### Exercise directions:
Everything in the listing below needs restating exactly, apart from the pictures.
..............................
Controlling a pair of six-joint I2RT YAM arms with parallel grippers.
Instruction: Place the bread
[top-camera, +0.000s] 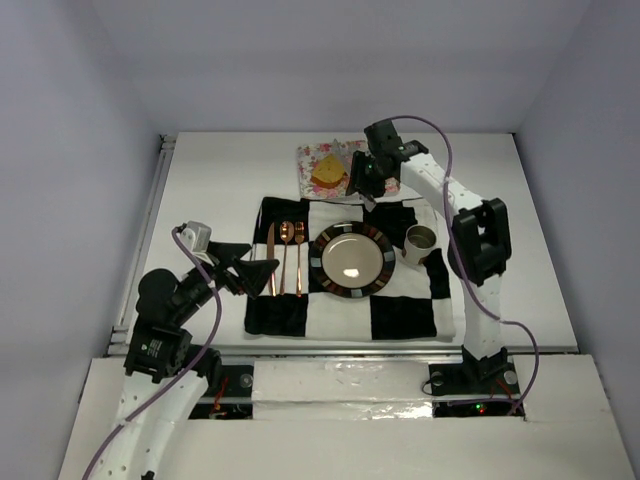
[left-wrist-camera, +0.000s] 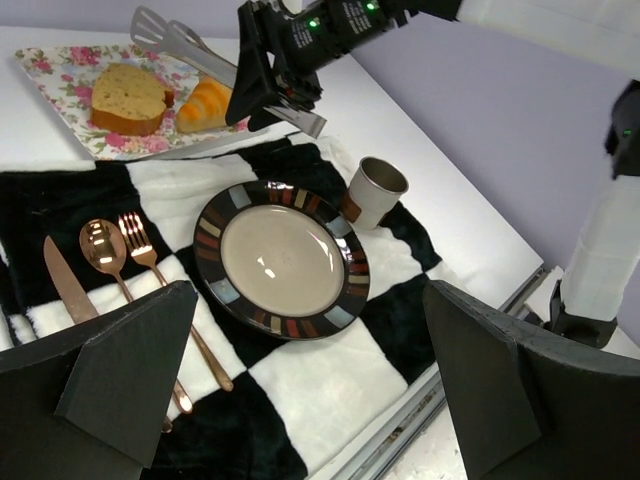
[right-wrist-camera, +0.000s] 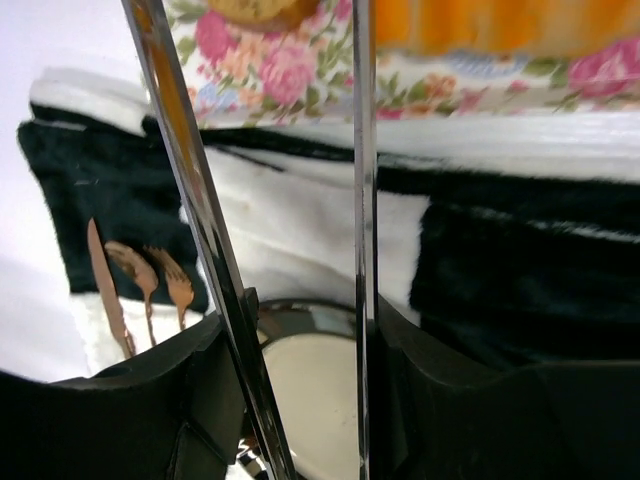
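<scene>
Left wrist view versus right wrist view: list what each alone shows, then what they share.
Left wrist alone: the cup, and the right gripper from outside, shut on the tongs. Right wrist alone: the tongs' two arms pressed between its own jaws, close up. Both: bread, floral tray, checked cloth, plate, copper cutlery.

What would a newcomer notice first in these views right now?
The right gripper, shut on metal tongs, hangs at the floral tray at the table's far side, where the bread slice and the croissant lie side by side. Nearer sits an empty striped plate on a checkered cloth, copper cutlery on its left, a cup on its right. The left gripper hovers open by the cloth's left edge.
</scene>
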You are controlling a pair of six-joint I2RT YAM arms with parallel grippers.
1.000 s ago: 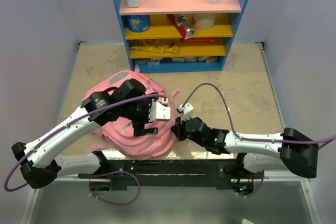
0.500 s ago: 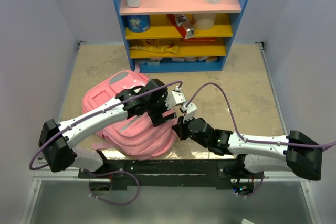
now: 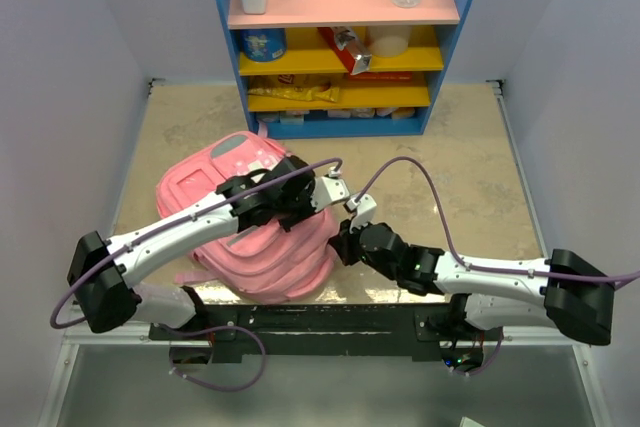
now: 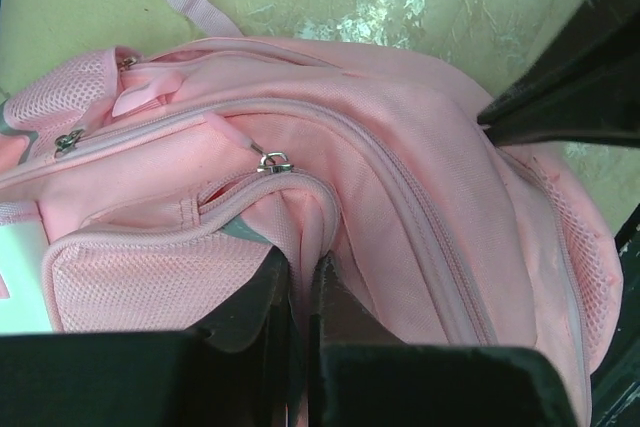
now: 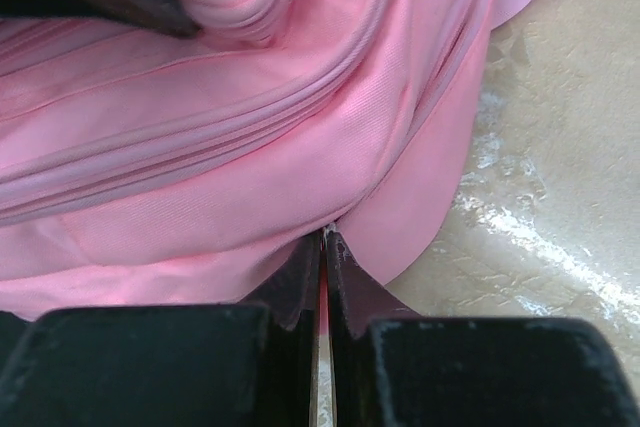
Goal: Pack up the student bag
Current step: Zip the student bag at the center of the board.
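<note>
**A:** From above, where's your student bag [image 3: 225,212]?
**B:** Near-left on the counter [image 3: 460,167], lying flat.
**A:** Left wrist view?
**B:** Your left gripper [image 4: 303,265] pinches a fabric fold below the zip pull [image 4: 272,159], likely to tension the zip.
**A:** Right wrist?
**B:** Your right gripper [image 5: 323,239] clamps the bag's near-right edge, anchoring it, I'd judge.

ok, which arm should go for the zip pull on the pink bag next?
Probably left. The left gripper pinches a fold of the student bag right below the metal zip pull. The right gripper clamps the bag's lower edge by the table, farther off, better as an anchor.
</note>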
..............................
### Exercise solution:
Controlling a pair of six-joint I2RT YAM arms with parallel grippers.
Instruction: Place the bread
[top-camera, +0.000s] 
[left-wrist-camera, +0.000s] 
[right-wrist-camera, +0.000s] 
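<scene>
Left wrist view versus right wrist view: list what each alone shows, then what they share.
Left wrist alone: the cup, and the right gripper from outside, shut on the tongs. Right wrist alone: the tongs' two arms pressed between its own jaws, close up. Both: bread, floral tray, checked cloth, plate, copper cutlery.

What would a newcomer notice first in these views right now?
The right gripper, shut on metal tongs, hangs at the floral tray at the table's far side, where the bread slice and the croissant lie side by side. Nearer sits an empty striped plate on a checkered cloth, copper cutlery on its left, a cup on its right. The left gripper hovers open by the cloth's left edge.
</scene>
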You are controlling a pair of six-joint I2RT YAM arms with parallel grippers.
1.000 s ago: 
0.500 s ago: 
now: 
now: 
now: 
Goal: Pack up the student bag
Current step: Zip the student bag at the center of the board.
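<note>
**A:** From above, where's your student bag [image 3: 225,212]?
**B:** Near-left on the counter [image 3: 460,167], lying flat.
**A:** Left wrist view?
**B:** Your left gripper [image 4: 303,265] pinches a fabric fold below the zip pull [image 4: 272,159], likely to tension the zip.
**A:** Right wrist?
**B:** Your right gripper [image 5: 323,239] clamps the bag's near-right edge, anchoring it, I'd judge.

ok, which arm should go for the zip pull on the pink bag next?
Probably left. The left gripper pinches a fold of the student bag right below the metal zip pull. The right gripper clamps the bag's lower edge by the table, farther off, better as an anchor.
</note>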

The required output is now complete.